Decision Date16 October 2006
Docket NumberNo. 2006-CA-00042.,2006-CA-00042.
Citation2006 Ohio 5553
PartiesState of Ohio, Plaintiff-Appellee, v. Keith Massey, Defendant-Appellant.
CourtOhio Court of Appeals

John Ferrero, Jenifer Dave, 510 Stark County Office Building, Canton, OH 44702, for Plaintiff-Appellee.

Matthew A. Petit, 300 Bank One Tower, 101 Central Plaza South, Canton, OH 44702, for Defendant-Appellant.

Before: Hon: John W. Wise, P.J., Hon: W. Scott Gwin, J., Hon: William B. Hoffman, J.

OPINION

GWIN, P.J.

{¶1} Defendant-appellant Keith Massey appeals from his conviction and sentence in the Stark County Court of Common Pleas on one count of Burglary in violation of RC 2911.12 (A) (3), a felony of the third degree. Plaintiff-appellee is the State of Ohio. The following facts give rise to this appeal.

{¶2} On the evening of Saturday, November 12, 2005, Tamara Hayhurst and her girlfriend made plans to go out to meet a friend and ended up at the Sports Pub on Cleveland Avenue, Canton, Ohio. There, she saw appellant, Keith Massey, who was her former boyfriend. (T. at 135). Ms. Hayhurst dated appellant in 2002 and he lived with her for about a month during that time at her residence at 2521 Third Street N.E., Canton, Ohio. (Id. at 148). Ms. Hayhurst testified that appellant did not live with her at all in 2005. (T. at 154).

{¶3} When Ms. Hayhurst saw appellant at the Sports Pub, she told her girlfriend they had to leave because "there was going to be problems."(Id. at 136). Ms. Hayhurst and her girlfriend then left for the parking lot and reached the truck she drove that evening. When she reached the truck, she testified that appellant grabbed her keys and hit her in the face. Ms. Hayhurst further testified that appellant was "like an animal." He kept calling her a bitch and yelling, "I'm going to fuck you up and your house." (T. at 136-137). Ms. Hayhurst finally got her keys back from appellant and went to a friend's house. Appellant followed her there but was not allowed to enter the house. (Id. at 139).

{¶4} After ten to fifteen minutes, Ms. Hayhurst decided to go home. When she arrived, she pulled into her driveway and saw appellant "with a bag of stuff". The 150 pound rottweiler that she had left in the kitchen was tied outside in the back yard. Ms Hayhurst did not stop, instead driving past to the pay phone at Zavarelli's Pizza just around the corner. Ms. Hayhurst called 911. (Id. at 140-142).

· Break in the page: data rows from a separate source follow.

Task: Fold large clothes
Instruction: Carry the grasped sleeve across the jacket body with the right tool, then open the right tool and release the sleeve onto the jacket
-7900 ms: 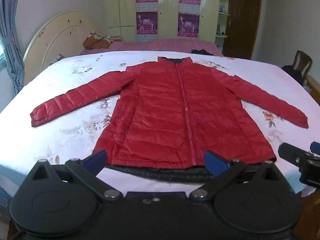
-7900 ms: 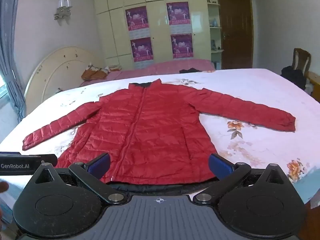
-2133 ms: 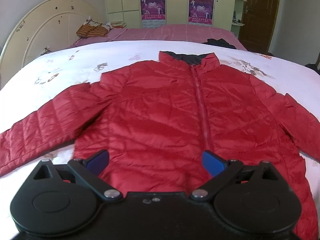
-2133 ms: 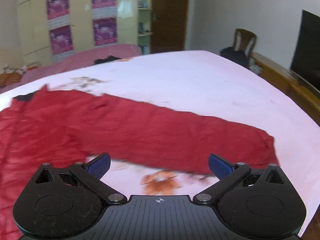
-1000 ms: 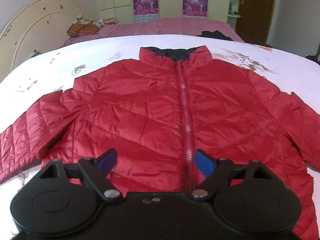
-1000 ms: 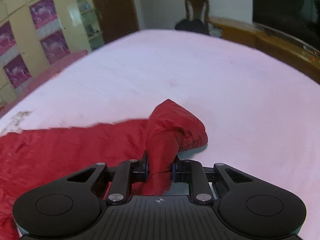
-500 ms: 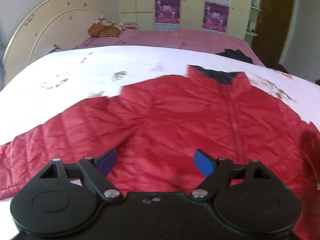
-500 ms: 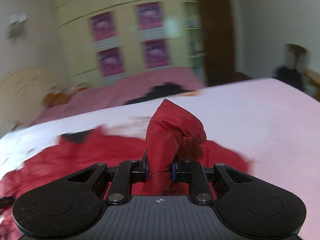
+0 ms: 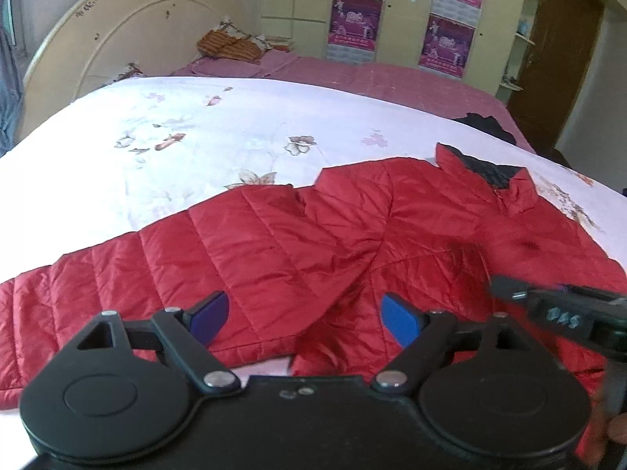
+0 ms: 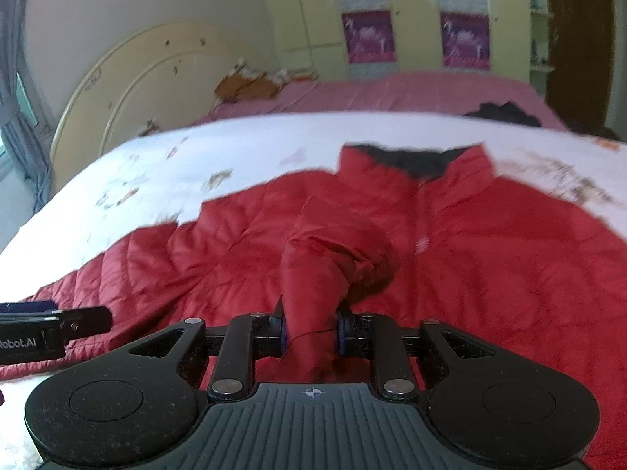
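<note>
My right gripper (image 10: pixel 312 337) is clamped on the cuff end of the jacket sleeve (image 10: pixel 333 258); the red fabric is bunched between the two pads and rises in a rumpled fold just ahead of them. My left gripper (image 9: pixel 303 319) is spread wide and holds nothing; its blue pads (image 9: pixel 399 319) hang above the jacket's left half, near the underarm.

The jacket (image 9: pixel 313 243) is a red quilted one lying flat, front side up, on the bed cover (image 9: pixel 176 137). Its long axis runs from me toward the far side of the bed: the collar (image 10: pixel 415 164), with dark lining showing, points away from me. The zip runs along that axis. The left sleeve (image 9: pixel 98 274) lies flat on the cover, extended out to the left, roughly crosswise to the body. The gripped sleeve is lifted over the chest area, left of the zip in the right wrist view.

In the left wrist view my right gripper's body (image 9: pixel 568 313) shows at the right edge, above the jacket. In the right wrist view my left gripper's body (image 10: pixel 47 333) shows at the left edge.

Surroundings: a cream headboard (image 9: pixel 137 31) at far left, a pink bedspread (image 9: pixel 372 78) beyond the white cover, a dark garment (image 9: pixel 482 125) on it, folded orange cloth (image 9: pixel 231 45) near the headboard, purple posters (image 9: pixel 352 19) on the cupboard doors, a brown door (image 9: pixel 564 58) at right
</note>
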### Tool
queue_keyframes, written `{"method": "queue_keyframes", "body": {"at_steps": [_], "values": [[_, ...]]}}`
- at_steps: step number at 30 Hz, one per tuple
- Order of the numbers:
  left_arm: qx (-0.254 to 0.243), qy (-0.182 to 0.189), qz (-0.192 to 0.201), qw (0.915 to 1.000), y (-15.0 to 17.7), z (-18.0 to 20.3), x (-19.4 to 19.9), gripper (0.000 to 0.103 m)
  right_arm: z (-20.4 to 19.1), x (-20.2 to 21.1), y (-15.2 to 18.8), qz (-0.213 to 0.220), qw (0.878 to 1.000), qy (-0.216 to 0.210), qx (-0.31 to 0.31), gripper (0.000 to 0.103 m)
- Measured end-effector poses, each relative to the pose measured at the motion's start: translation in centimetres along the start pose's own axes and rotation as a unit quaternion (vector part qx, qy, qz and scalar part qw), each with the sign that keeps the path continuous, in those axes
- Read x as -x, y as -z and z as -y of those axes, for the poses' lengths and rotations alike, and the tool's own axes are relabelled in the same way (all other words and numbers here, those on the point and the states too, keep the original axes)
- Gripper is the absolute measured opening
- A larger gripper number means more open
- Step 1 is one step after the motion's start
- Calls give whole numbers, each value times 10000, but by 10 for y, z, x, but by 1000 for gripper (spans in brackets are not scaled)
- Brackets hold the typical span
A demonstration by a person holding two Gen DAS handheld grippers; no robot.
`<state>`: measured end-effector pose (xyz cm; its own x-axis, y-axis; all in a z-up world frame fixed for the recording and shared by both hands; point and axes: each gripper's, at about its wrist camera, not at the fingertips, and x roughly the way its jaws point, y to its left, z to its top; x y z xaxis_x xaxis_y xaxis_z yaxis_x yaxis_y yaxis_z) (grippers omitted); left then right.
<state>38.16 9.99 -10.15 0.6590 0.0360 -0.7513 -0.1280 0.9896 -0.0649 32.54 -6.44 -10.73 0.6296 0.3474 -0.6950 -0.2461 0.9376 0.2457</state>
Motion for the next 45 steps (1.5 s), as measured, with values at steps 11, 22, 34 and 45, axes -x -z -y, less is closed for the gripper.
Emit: {"method": "queue_keyframes", "body": {"at_steps": [11, 22, 34, 45], "values": [[-520, 797, -139, 9954, 8, 52, -13, 94, 36, 50, 2, 495, 9961, 724, -111, 94], [-1089, 682, -159, 9916, 16, 105, -41, 63, 95, 75, 22, 404, 9879, 1430, -449, 93], [-314, 917, 380, 9946, -1, 65, -53, 12, 121, 69, 22, 331, 9859, 1621, -268, 69], [-472, 223, 353, 9980, 7, 56, -60, 80, 170, 64, 22, 108, 9796, 1915, -600, 69]]}}
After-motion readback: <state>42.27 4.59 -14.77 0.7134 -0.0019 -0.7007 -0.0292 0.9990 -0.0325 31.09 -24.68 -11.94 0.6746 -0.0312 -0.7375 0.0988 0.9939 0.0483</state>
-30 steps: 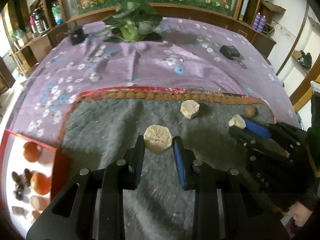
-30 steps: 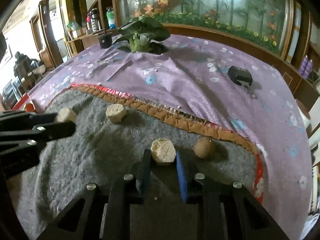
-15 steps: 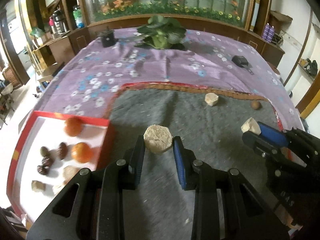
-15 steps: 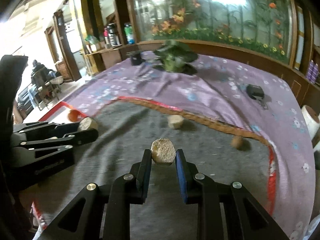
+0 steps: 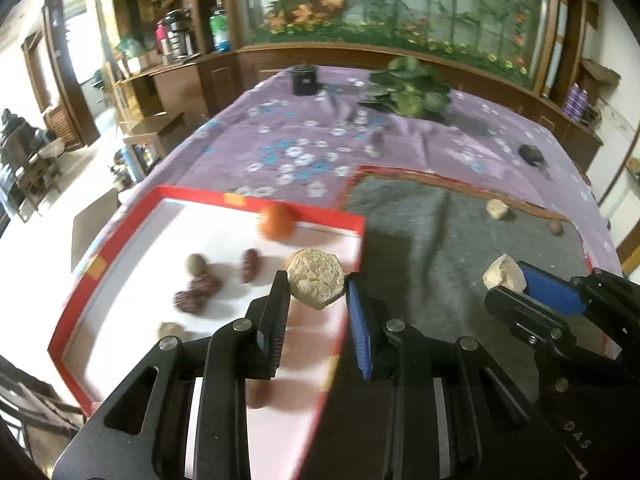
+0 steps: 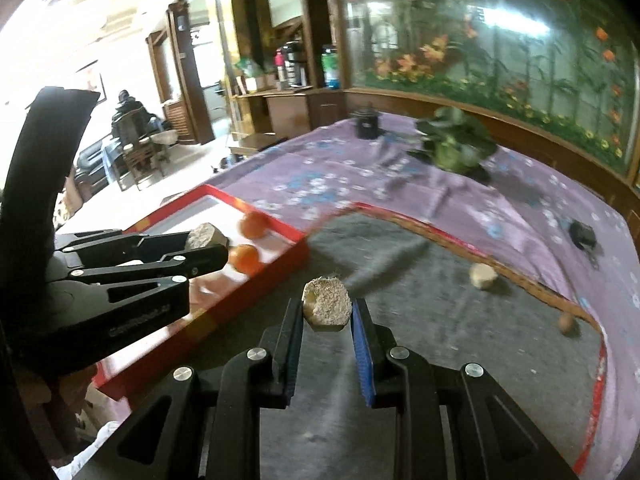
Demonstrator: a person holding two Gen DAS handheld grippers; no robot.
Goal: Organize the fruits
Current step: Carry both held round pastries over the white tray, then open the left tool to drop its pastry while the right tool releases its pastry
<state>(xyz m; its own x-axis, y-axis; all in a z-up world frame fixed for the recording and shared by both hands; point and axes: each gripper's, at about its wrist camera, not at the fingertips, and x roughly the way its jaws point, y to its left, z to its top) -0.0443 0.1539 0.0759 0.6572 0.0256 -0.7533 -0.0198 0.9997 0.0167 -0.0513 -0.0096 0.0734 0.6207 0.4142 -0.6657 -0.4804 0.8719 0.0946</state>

{¶5} Stark County Deputy Sheriffs' Christopher Newman and Eric Weisburn arrived in response to her call. After hearing her story and observing her distraught appearance, they followed her back to her residence on 3rd Street. (T. at 176-179).

{¶6} Appellant was not there or in the vicinity of her home. The Sheriff's Deputies than went to appellant's mother's house where he was believed to reside. Appellant answered the door dressed in shorts and a t-shirt. Appellant told the deputies that earlier that evening he was at a bar in Canton and broke up with Ms. Hayhurst. (T. at 186; 206). Appellant then went to Ms. Hayhurst's residence on 3rd Street and entered through an unlocked back door. The back window of Ms. Hayhurst's home had previously been broken out and had not been replaced. (Id. at 154). There, he got some items that he claimed were his, placed them in a black garbage bag and walked to his mother's house on 4th Street. (Id. at 186).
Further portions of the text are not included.